= Work request =
Leave the pictures in the listing below aside and reproduce exactly the lines starting with the one with "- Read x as" and going on through the one with "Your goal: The", both ends included.

───── Stored data ─────

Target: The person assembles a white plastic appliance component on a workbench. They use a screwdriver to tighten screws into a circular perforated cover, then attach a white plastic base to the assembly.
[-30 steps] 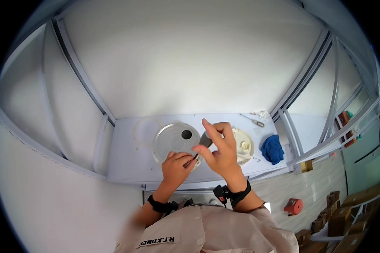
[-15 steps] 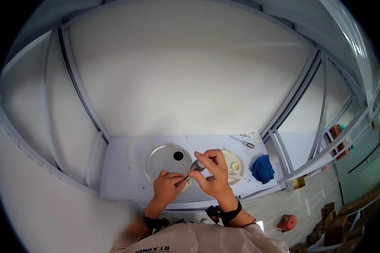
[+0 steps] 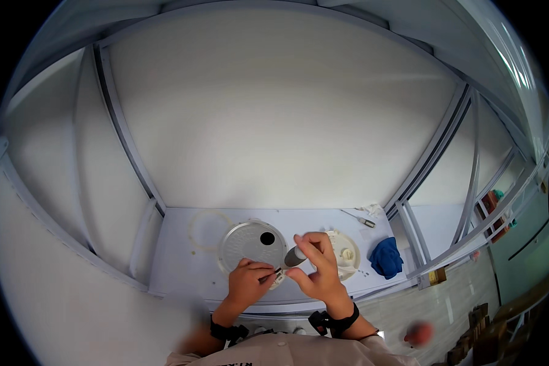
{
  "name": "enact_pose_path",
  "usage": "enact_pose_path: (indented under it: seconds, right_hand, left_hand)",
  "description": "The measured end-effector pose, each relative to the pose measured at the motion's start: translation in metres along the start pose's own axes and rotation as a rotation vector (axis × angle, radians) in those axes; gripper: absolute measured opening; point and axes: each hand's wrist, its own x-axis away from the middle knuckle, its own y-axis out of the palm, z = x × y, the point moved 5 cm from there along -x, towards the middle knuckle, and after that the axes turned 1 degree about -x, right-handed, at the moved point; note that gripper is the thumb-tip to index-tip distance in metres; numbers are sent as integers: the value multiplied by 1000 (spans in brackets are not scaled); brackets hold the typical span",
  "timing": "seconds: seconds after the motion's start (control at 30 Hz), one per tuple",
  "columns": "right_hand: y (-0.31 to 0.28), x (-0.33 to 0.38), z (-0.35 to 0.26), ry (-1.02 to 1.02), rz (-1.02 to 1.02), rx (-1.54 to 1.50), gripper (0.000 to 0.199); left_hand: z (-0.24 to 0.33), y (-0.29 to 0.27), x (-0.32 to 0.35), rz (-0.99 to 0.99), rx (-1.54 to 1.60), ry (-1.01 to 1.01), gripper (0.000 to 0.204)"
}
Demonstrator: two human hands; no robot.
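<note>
From my end I see the left hand [image 3: 248,285] with its fingers pinched on a dark piece [image 3: 265,280], small and too fine to make out. The right hand [image 3: 318,271] curves around a grey tool [image 3: 294,257], smooth, rounded and tapering toward the left fingertips; I cannot tell how firmly those fingers close on it. Both sit over the near middle of the table [image 3: 180,268].

Behind the left hand lies a silver disc [image 3: 243,240], metallic and rimmed, with a round dark opening; the hand covers its near edge. To the right, a shallow cream dish [image 3: 352,241], partly behind the right hand, holds a small ring-shaped piece [image 3: 348,254]. Further right I have a crumpled blue cloth [image 3: 386,258]. On the floor, a red object [image 3: 418,334] is blurred.
</note>
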Motion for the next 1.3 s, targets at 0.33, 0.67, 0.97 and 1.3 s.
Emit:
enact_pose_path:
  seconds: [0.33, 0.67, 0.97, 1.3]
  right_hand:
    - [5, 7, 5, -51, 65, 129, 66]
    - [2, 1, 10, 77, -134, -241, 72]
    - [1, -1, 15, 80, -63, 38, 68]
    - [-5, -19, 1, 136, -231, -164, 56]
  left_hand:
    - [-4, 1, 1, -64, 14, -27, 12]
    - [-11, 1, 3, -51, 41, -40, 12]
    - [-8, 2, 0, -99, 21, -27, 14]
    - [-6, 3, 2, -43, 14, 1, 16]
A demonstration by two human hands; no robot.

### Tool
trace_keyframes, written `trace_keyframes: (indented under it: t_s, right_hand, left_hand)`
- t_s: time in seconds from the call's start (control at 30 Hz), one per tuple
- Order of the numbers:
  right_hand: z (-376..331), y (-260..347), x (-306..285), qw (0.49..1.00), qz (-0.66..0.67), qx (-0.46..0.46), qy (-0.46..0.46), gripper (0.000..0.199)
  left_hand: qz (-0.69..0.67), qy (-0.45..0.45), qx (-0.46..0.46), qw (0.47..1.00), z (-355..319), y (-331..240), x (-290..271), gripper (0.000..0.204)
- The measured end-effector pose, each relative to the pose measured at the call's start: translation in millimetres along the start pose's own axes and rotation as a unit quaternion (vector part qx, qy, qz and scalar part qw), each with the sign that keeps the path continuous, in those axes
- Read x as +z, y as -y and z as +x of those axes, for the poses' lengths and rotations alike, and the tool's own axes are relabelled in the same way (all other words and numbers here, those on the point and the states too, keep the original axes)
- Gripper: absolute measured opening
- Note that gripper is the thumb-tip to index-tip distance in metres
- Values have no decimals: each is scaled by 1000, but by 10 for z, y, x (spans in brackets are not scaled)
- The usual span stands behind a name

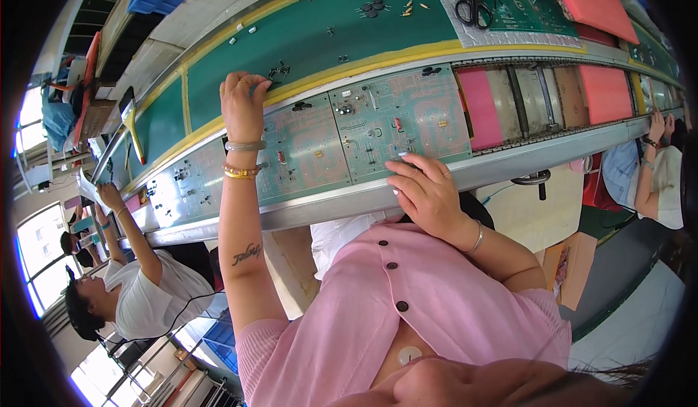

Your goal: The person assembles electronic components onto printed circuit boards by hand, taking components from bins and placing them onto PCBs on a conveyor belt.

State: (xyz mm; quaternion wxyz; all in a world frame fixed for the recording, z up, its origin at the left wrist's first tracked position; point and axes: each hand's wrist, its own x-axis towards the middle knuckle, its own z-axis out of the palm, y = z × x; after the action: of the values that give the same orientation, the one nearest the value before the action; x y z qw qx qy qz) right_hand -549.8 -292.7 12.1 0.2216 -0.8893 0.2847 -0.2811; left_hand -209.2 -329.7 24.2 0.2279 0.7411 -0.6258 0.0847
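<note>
Left hand (243,105) is curled over tiny black parts (277,70) at 11 o'clock; right hand (425,189), loosely bent and empty, is rested on the circuit board (403,120).

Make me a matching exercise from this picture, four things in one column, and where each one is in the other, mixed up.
1. scissors
2. left hand
3. right hand
4. pink pad

A. on the near edge of a circuit board
B. on the conveyor right of the boards
C. on the far green mat
D. reaching up to the yellow strip

Pairs: 1-C, 2-D, 3-A, 4-B
</note>
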Motion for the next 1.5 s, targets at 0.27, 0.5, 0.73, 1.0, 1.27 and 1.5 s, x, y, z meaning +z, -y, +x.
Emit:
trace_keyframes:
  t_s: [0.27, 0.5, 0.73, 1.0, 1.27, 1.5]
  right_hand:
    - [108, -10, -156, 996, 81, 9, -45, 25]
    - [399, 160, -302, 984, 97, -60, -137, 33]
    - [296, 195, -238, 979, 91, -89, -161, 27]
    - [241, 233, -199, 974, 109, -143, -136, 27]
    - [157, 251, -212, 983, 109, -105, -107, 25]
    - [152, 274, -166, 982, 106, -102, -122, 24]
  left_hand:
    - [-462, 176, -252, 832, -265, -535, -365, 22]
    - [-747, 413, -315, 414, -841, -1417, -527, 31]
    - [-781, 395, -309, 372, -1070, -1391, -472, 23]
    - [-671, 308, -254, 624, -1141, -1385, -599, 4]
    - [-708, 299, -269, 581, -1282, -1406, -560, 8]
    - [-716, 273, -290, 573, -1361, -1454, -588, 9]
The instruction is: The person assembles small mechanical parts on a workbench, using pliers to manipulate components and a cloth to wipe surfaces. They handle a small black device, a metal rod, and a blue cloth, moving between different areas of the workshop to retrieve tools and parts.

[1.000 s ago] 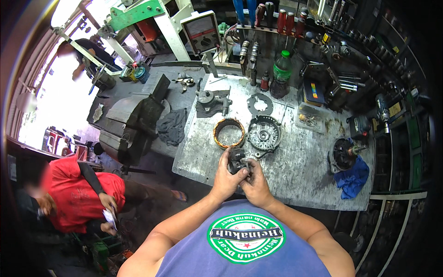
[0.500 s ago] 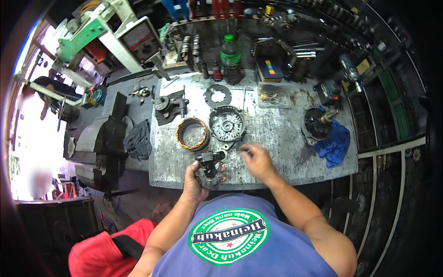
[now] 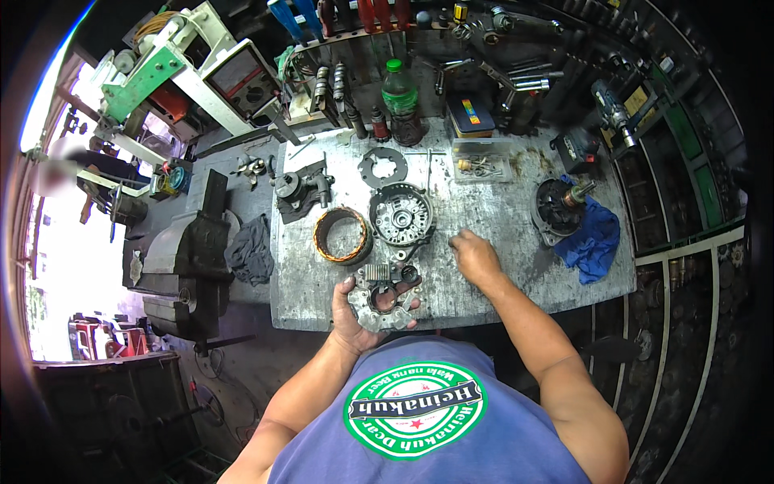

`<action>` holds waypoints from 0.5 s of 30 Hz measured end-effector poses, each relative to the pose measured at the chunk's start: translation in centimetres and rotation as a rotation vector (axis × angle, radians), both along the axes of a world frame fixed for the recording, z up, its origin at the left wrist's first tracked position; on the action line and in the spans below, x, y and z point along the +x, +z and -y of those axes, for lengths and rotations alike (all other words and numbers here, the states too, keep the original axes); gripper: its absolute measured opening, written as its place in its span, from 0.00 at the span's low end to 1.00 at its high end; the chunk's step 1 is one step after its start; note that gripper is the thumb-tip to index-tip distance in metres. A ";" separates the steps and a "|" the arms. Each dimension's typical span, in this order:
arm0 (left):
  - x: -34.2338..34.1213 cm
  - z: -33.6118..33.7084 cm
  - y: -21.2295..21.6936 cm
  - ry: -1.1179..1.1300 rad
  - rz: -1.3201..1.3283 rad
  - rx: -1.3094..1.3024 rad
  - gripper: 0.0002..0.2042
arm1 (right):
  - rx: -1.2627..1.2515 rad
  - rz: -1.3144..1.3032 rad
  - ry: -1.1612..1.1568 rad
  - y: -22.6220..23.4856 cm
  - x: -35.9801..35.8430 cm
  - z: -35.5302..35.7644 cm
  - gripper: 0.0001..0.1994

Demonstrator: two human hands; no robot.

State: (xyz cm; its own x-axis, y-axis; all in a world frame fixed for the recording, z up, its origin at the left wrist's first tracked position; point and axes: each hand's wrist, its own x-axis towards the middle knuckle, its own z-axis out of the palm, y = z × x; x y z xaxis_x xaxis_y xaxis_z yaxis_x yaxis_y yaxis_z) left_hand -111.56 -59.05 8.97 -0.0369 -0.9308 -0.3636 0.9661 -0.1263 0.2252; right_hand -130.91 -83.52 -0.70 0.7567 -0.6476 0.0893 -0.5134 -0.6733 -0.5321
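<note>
My left hand [image 3: 347,321] is wrapped round a finned alternator regulator assembly [image 3: 377,274], lifted at the bench's near edge. A round opening in the part faces up, and a fingertip shows through it. To its right my right hand [image 3: 477,258] hovers low over the bench with fingers curled together; whatever they hold, if anything, is hidden. Beyond the left hand stands a copper-wound stator ring [image 3: 343,235]. A round, slotted alternator housing [image 3: 401,214] lies beside the ring, and a flat dark ring plate [image 3: 382,168] rests behind it.
A rotor in its housing [image 3: 558,206] sits on the bench at right beside a blue rag [image 3: 592,242]. Behind are a clear tray of small parts [image 3: 481,168], a green-capped bottle [image 3: 399,101] and a cordless drill [image 3: 613,113]. A bench vise [image 3: 181,258] and dark cloth [image 3: 248,250] are at left.
The regulator assembly has turned in my left hand, so its round opening now faces up. My right hand has moved right, away from it. A red garment at lower left has left view.
</note>
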 end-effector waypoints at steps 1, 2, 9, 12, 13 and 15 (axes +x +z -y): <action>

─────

= Exercise response =
- Read x as +z, y as -y and z as +x of those axes, for the poses' lengths and rotations alike, and the tool's own axes are relabelled in the same way (all other words and numbers here, those on the point and the states too, keep the original axes)
- Gripper: absolute measured opening
- Note that gripper is the thumb-tip to index-tip distance in metres
- Values have no decimals: each is scaled by 1000, but by 10 for z, y, x (spans in brackets are not scaled)
- The usual span stands behind a name


Your goal: The person assembles electronic components onto printed circuit boards by hand, taking components from bins and placing them onto PCBs on a conveyor belt.

This finishes the exercise.